Ces retards proviennent généralement du temps considérable perdu dans les gares
à charger et décharger des marchandises, à laisser des wagons vides pour en
prendre des pleins, et de l'insuffisance du personnel. Cela n'arriverait pas si
les trains de voyageurs étaient uniquement des trains de voyageurs. Le
matériel, aussi bien machines que wagons, est défectueux et insuffisant. Les
wagons voyageurs sont mal entretenus, d'une saleté repoussante, les coussins de
banquettes maculés de taches de graisse. On a vu des voyageurs, des dames,
rester debout tout le trajet jusqu'au terminus, soit 10 heures de route, plutôt
que de s'assoir sur des coussins dont la malpropreté leur répugnait. Il faut
aussi signaler que les wagons sont vieux et mal compris. »
L'enquête révèle que les plaintes des chambres de commerce
sont « en partie justifiées » Effectivement, les retards sont fréquents. Au
cours du premier semestre 1910, le train 1 accusera 73 retards d'une amplitude
allant de 30 à 255 minutes. Le train 2 se "contente" de 47 retards.
Pour le gouverneur, « la mauvaise exploitation provient de l'instabilité du
personnel européen, qui est trop peu payé ».
Un programme de modernisation beaucoup plus ambitieux est
alors lancé. En juillet 1912, la compagnie décide de remplacer tous les ponts
métalliques de la ligne. Dix nouveaux tabliers sont commandés, et l'opération
est terminée en 1915. Mais celle-ci est surtout motivée par l'introduction des
nouvelles locomotives de type Mallet.
La
reconstruction de la gare de Dakar
Dakar, entre-temps devenue le point de départ de la ligne du
Niger, nécessite une gare plus monumentale. L'avant-projet du bâtiment et des
installations est approuvé par décision ministérielle du 24 décembre 1908.
L'agrandissement des quais du port de commerce, qui a déjà donné lieu à divers
échanges de terrains, doit provoquer la disparition de la gare voyageurs
d'origine, reportée 1 000 mètres plus à l'ouest, et la suppression des voies
ferrées entre ces deux points. Les travaux sont terminés en 1914, mais en
raison du décès du président du Dakar-Saint Louis, André de Traz, la cérémonie
d'inauguration est purement supprimée par décision du gouverneur en date du 16
juin.
La première
guerre mondiale
L'entrée en guerre de la France n'a pas de grosses
conséquences pour la compagnie. Les trains express, provisoirement suspendus,
sont réintroduits fin 1915. La compagnie est alors placée sous le régime de la
réquisition limitée. L'année 1915 est surtout marquée par des pluies
torrentielles et par de nombreux déraillements dus au mauvais état de la voie :
en août, celle-ci est coupée sur 13 kilomètres, entre Thiès et Tivaouane.
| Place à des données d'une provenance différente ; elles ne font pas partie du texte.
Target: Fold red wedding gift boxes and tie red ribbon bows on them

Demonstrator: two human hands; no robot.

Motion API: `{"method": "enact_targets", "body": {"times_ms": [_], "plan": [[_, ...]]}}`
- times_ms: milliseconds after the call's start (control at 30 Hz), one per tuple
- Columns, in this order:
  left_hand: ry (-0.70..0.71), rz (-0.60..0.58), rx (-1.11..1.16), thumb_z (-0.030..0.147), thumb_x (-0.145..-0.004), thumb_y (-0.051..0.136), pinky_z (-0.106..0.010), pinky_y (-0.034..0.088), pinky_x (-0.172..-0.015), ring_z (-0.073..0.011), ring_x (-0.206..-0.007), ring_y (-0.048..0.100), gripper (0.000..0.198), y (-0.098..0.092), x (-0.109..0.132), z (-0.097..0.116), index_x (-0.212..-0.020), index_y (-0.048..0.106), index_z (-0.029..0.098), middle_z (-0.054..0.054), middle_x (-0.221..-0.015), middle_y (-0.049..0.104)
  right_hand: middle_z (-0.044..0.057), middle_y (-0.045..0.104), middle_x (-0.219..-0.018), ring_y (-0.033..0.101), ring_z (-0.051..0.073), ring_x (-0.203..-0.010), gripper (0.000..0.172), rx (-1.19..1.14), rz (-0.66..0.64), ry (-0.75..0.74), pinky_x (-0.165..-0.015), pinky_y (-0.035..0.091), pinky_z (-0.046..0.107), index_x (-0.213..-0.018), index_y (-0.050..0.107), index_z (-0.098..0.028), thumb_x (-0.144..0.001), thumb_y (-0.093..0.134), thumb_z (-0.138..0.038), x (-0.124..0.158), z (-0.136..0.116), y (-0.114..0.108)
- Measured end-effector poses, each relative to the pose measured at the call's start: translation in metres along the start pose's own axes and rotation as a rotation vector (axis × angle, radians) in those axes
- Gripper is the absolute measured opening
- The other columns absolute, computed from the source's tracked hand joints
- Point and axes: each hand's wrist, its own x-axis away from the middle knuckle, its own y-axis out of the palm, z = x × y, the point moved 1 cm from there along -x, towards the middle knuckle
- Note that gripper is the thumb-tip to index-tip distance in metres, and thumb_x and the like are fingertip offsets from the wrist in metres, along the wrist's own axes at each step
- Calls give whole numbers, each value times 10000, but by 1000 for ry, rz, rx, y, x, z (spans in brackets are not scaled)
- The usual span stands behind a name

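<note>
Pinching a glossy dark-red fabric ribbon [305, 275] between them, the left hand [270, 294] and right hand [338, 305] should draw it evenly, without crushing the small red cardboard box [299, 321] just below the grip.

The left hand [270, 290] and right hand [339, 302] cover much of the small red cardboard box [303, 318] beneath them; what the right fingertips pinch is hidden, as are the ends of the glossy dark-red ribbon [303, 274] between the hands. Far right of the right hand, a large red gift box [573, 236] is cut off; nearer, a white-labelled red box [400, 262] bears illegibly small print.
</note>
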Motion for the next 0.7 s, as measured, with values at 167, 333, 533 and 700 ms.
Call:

À la suite d'une convention du 1er février 1916, un
important embranchement particulier est créé pour desservir le camp de
Thiaroye. Quelques nouvelles carrières s'embranchent également sur la ligne,
comme celle de MM. Maurel et Prom, au PK 31,7, fin 1915.
La démolition de l'ancienne gare de Dakar, début 1914, avait
provoqué le transfert du service petite vitesse dans un baraquement provisoire
sur le mole numero 1. Devant l'accroissement des transports de charbon
enregistrés depuis 1914, il est à nouveau nécessaire de la déplacer. Ce sera
fait sur un nouveau site installé au 1, rue de Traz, en février 1917.
Peu après, la compagnie propose une refonte des conditions
générales d'application des tarifs généraux et spéciaux, approuvée en juillet
1917. À la demande du gouverneur général, le Dakar Saint-Louis présente peu
après une étude très complète sur la réduction de la consommation de charbon,
proposant notamment :
La réduction à 3 par semaine dans chaque sens du nombre des
trains de voyageurs durant la période du 15 mai au 15 novembre
La réduction du nombre des trains de marchandises qui ne
seraient mis en marche que lorsque les quantités à transporter seront
suffisantes
Un allongement des délais de restitution du matériel du
Chemin de fer de Thiès à Kayes (CFTK).
Le gouverneur refusera, trouvant ces mesures trop
draconiennes.
Le Dakar-Saint-Louis poursuivra une exploitation profitable dans les années 1920. Le gouvernement général de l'AOF reprendra la ligne à sa charge par convention des 9 août et 9 septembre 1932. La vieille ligne de Saint-Louis sera alors intégrée à la Régie des chemins de fer de Dakar au Niger (RDN).